Post-Training Optimization Best Practices

This document describes the most common insights about model optimization using the Post-training Optimization Tool (POT). The post-training optimization usually is the fastest and easiest way to get a low-precision model because it does not require model fine-tuning and thus, there is no need in the training dataset, pipeline and availability of the powerful training hardware. In some cases, it may lead to not satisfactory accuracy drop, especially when optimizing the whole model. However, it can be still helpful for fast performance evaluation in order to understand the possible speed up when applying one or another optimization method. Before going into details we suggest reading the following POT documentation.

Note

POT uses inference on the CPU during model optimization. It means the ability to infer the original floating-point model is a prerequisite for model optimization. It is also worth mentioning that in the case of 8-bit quantization it is recommended to run POT on the same CPU architecture when optimizing for CPU or VNNI-based CPU when quantizing for a non-CPU device, such as GPU, VPU, or GNA. It should help to avoid the impact of the saturation issue that occurs on AVX and SSE based CPU devices.

Get Started with Post-Training Quantization

Post-training quantization is a basic feature of the POT and it has lots of knobs that can be used to get an accurate quantized model. However, as a starting point we suggest using the DefaultQuantization algorithm with default settings. In many cases it leads to satisfied accuracy and performance speedup.

A fragment of the configuration file (config/default_quantization_template.json in the POT directory) with default settings is shown below:

"compression": {
  "target_device": "ANY", // Target device, the specificity of which will be taken into account during optimization.
                          // The default value "ANY" stands for compatible quantization supported by any HW.
  "algorithms": [
    {
      "name": "DefaultQuantization", // Optimization algorithm name
      "params": {
        "preset": "performance", // Preset [performance, mixed] which control the quantization
                                 // mode (symmetric, mixed (weights symmetric and activations asymmetric)
                                 // and fully asymmetric respectively)

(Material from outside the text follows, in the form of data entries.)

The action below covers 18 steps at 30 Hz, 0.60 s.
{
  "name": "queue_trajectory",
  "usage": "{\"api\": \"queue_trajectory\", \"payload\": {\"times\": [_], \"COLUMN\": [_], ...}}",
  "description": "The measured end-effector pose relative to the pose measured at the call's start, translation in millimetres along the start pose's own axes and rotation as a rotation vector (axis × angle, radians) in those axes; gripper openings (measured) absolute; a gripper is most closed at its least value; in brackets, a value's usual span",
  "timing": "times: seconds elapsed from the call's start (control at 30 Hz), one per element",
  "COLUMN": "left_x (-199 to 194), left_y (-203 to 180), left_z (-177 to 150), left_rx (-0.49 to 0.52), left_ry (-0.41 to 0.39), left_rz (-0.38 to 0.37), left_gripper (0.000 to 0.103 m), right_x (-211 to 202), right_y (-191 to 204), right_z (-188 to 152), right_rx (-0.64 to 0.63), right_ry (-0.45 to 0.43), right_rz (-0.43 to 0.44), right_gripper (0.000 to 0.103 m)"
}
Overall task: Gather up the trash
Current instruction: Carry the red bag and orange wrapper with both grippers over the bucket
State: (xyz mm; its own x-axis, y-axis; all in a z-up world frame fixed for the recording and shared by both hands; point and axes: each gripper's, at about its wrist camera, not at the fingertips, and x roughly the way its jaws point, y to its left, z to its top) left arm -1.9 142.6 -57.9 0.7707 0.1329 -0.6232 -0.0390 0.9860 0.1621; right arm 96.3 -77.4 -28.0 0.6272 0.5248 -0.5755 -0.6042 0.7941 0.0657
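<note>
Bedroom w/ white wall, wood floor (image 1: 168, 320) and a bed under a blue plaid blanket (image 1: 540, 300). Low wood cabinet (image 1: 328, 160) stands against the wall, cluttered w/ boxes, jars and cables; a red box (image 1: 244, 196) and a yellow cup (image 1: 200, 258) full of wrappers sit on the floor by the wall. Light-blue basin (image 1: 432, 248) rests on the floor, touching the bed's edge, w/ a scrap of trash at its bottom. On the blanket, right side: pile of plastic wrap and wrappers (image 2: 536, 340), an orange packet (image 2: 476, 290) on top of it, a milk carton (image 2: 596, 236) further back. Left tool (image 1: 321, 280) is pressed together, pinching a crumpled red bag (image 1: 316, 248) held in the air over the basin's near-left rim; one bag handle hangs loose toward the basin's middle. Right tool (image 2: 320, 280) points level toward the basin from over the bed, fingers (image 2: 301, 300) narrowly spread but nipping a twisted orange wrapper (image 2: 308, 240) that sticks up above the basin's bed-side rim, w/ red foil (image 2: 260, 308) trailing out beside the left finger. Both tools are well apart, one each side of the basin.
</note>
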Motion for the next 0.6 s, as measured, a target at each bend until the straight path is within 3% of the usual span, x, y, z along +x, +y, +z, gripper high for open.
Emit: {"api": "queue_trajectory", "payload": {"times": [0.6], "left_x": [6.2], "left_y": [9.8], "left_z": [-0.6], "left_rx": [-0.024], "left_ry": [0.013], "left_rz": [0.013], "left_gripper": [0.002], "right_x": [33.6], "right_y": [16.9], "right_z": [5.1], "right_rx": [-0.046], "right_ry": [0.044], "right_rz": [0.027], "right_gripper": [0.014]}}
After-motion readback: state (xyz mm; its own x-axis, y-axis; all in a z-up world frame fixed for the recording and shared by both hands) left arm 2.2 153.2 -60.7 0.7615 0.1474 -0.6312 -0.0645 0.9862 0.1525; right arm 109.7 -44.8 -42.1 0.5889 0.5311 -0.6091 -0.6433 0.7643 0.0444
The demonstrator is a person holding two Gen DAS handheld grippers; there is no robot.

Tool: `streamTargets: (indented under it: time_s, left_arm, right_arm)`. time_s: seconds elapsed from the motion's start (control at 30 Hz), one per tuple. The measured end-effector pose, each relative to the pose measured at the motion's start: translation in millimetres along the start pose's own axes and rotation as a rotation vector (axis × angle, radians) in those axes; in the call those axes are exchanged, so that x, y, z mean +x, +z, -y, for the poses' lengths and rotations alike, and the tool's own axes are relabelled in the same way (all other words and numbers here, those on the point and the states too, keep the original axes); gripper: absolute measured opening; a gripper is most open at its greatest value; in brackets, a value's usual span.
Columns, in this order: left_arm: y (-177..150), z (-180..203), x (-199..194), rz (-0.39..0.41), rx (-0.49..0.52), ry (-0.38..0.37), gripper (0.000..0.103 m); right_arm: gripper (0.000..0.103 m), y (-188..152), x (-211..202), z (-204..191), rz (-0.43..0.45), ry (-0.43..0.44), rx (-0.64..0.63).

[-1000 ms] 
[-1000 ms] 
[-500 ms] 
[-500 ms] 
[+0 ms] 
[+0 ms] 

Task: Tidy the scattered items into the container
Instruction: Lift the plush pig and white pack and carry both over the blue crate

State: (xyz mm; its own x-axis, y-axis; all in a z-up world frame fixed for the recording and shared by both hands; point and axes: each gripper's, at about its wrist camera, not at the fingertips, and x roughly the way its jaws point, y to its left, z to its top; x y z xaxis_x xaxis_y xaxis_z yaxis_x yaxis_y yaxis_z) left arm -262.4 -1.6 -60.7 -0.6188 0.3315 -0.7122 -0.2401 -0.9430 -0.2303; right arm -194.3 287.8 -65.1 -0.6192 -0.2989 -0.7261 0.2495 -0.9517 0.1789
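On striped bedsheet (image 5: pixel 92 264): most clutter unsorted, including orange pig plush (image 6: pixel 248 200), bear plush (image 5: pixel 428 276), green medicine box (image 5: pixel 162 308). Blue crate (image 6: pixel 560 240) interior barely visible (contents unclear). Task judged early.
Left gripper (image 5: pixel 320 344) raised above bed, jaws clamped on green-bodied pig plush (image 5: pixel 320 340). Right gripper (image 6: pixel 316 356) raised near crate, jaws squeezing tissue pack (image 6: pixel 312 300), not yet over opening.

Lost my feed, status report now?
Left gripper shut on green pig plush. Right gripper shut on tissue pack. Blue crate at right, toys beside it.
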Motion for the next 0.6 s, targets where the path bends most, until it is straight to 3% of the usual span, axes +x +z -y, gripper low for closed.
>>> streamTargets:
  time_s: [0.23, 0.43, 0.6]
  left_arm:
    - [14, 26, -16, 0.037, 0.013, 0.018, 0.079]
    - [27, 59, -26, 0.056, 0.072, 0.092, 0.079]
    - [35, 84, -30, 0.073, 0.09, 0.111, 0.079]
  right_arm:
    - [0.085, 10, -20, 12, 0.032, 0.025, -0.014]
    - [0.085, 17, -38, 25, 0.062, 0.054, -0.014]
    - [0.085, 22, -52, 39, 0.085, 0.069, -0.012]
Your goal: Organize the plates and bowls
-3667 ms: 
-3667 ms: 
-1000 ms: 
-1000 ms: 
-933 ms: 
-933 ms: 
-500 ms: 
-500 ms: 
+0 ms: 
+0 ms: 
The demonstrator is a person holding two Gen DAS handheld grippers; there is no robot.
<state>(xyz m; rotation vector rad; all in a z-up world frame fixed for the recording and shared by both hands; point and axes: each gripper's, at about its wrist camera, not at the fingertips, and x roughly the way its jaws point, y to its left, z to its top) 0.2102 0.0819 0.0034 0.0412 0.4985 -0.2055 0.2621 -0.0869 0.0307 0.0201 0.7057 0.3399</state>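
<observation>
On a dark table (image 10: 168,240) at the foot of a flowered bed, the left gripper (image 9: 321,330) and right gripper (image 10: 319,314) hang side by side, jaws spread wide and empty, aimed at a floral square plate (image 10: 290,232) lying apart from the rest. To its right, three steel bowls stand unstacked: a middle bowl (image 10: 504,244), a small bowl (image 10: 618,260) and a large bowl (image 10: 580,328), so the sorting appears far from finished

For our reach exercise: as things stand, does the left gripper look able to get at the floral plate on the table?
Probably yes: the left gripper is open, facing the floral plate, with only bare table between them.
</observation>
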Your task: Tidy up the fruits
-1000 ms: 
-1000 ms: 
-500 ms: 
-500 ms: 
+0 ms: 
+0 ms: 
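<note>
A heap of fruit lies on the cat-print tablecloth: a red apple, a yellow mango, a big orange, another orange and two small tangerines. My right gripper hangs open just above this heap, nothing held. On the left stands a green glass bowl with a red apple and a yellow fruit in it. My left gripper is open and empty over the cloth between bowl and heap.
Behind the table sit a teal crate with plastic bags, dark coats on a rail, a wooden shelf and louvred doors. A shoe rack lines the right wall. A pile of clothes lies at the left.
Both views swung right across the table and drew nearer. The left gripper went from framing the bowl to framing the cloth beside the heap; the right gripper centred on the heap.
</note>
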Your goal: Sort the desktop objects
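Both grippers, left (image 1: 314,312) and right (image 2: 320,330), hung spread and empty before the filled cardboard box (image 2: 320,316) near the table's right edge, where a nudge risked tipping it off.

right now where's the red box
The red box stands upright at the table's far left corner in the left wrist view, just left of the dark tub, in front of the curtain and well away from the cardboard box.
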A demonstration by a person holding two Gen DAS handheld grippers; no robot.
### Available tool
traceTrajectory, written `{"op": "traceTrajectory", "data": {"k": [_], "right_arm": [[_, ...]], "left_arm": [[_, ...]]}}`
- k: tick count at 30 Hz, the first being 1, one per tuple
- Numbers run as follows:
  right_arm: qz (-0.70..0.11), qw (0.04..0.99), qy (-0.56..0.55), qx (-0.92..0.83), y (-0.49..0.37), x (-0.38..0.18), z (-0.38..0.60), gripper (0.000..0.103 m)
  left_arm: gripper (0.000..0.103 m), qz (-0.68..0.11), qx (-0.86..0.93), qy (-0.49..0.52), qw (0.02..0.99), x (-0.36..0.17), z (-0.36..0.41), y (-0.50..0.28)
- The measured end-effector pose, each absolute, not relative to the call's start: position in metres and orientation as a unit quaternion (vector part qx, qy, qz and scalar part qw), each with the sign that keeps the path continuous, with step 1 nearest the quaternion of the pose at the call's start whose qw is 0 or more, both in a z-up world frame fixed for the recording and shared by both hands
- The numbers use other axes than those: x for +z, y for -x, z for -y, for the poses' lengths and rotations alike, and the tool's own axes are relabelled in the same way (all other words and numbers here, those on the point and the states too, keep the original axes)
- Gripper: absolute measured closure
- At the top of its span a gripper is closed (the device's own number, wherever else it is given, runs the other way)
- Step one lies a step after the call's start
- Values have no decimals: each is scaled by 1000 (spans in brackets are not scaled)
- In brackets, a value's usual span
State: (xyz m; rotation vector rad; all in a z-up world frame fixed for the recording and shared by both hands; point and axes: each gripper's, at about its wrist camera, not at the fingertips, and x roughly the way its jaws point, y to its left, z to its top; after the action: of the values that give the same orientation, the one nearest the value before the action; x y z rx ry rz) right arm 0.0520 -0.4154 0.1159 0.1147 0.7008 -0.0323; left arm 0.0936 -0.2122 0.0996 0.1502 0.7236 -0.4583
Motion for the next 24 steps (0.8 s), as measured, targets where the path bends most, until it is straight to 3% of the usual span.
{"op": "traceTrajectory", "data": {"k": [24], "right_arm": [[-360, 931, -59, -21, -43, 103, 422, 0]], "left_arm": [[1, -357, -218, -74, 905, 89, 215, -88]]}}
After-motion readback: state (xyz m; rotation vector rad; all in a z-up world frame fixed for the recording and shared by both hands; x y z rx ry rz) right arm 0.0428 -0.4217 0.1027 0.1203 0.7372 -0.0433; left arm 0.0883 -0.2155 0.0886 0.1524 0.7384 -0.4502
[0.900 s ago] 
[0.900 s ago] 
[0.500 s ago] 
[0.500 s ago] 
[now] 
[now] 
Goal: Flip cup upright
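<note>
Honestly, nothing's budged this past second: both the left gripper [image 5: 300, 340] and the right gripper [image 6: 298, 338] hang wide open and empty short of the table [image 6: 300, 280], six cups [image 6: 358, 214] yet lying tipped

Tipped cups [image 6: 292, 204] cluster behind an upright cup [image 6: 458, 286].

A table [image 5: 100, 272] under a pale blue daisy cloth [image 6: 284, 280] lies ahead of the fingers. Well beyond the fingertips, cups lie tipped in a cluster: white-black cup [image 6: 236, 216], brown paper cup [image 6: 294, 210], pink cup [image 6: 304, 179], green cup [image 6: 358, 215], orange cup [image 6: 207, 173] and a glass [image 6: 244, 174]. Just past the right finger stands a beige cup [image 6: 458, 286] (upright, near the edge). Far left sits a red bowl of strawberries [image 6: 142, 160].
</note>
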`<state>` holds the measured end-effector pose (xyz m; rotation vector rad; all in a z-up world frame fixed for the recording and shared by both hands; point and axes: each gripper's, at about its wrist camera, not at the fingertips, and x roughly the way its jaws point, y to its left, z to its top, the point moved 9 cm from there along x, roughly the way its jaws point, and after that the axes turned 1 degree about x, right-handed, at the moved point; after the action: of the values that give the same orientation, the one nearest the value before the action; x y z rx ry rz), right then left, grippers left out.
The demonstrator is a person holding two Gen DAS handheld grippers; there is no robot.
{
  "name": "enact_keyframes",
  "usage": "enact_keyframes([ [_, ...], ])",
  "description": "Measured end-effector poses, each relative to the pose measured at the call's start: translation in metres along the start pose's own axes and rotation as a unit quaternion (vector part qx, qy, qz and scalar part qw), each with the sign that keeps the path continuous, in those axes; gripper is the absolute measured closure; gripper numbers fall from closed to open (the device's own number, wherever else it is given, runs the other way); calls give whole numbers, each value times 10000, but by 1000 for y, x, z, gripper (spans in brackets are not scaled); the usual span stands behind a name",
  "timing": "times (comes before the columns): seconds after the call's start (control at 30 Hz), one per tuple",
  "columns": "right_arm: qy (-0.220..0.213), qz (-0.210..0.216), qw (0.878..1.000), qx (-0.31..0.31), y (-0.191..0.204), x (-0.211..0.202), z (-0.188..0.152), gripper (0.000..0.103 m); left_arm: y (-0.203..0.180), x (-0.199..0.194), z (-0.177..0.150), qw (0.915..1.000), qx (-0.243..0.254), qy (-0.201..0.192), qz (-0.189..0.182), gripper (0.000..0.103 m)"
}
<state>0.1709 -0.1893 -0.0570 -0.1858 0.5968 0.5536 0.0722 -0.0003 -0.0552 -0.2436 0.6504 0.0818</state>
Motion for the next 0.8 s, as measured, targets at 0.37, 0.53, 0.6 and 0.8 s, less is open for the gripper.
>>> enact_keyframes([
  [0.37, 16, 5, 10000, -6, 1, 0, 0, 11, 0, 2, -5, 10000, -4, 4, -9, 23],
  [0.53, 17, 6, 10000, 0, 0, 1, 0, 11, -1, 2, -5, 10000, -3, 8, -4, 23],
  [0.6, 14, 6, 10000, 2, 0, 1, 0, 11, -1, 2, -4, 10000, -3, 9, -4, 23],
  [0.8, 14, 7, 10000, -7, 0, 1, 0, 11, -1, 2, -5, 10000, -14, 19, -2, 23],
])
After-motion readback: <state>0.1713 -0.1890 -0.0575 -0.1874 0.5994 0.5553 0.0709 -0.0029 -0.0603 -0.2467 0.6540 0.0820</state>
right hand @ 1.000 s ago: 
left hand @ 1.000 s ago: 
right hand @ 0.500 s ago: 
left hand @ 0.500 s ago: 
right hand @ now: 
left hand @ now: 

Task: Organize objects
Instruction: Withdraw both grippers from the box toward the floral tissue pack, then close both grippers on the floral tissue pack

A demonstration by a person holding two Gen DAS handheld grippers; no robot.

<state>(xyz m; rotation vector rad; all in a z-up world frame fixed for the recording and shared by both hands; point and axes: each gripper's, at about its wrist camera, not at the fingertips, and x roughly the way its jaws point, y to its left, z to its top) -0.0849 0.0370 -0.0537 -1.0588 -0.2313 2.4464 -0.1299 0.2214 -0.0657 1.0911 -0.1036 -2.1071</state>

        "stat_subset_size": 300  // Size of subset to calculate activations statistics that can be used
                                 // for quantization parameters calculation
      }
    }
  ]
}

In the case of substantial accuracy degradation after applying the DefaultQuantization algorithm there are two alternatives to use:

  1. Hyperparameters tuning

  2. AccuracyAwareQuantization algorithm

Tuning Hyperparameters of the DefaultQuantization

The DefaultQuantization algorithm provides multiple hyperparameters which can be used in order to improve accuracy results for the fully-quantized model. Below is a list of best practices which can be applied to improve accuracy without a substantial performance reduction with respect to default settings:

  1. The first option that we recommend is to change is preset from performance to mixed. This enables asymmetric quantization of activations and can be helpful for NNs with non-ReLU activation functions, e.g. YOLO, EfficientNet, etc.

  2. The next option is use_fast_bias. Setting this option to false enables a different bias correction method which is more accurate, in general, and applied after model quantization as a part of the DefaultQuantization algorithm.

    Note

    Changing this option can substantially increase quantization time in the POT tool.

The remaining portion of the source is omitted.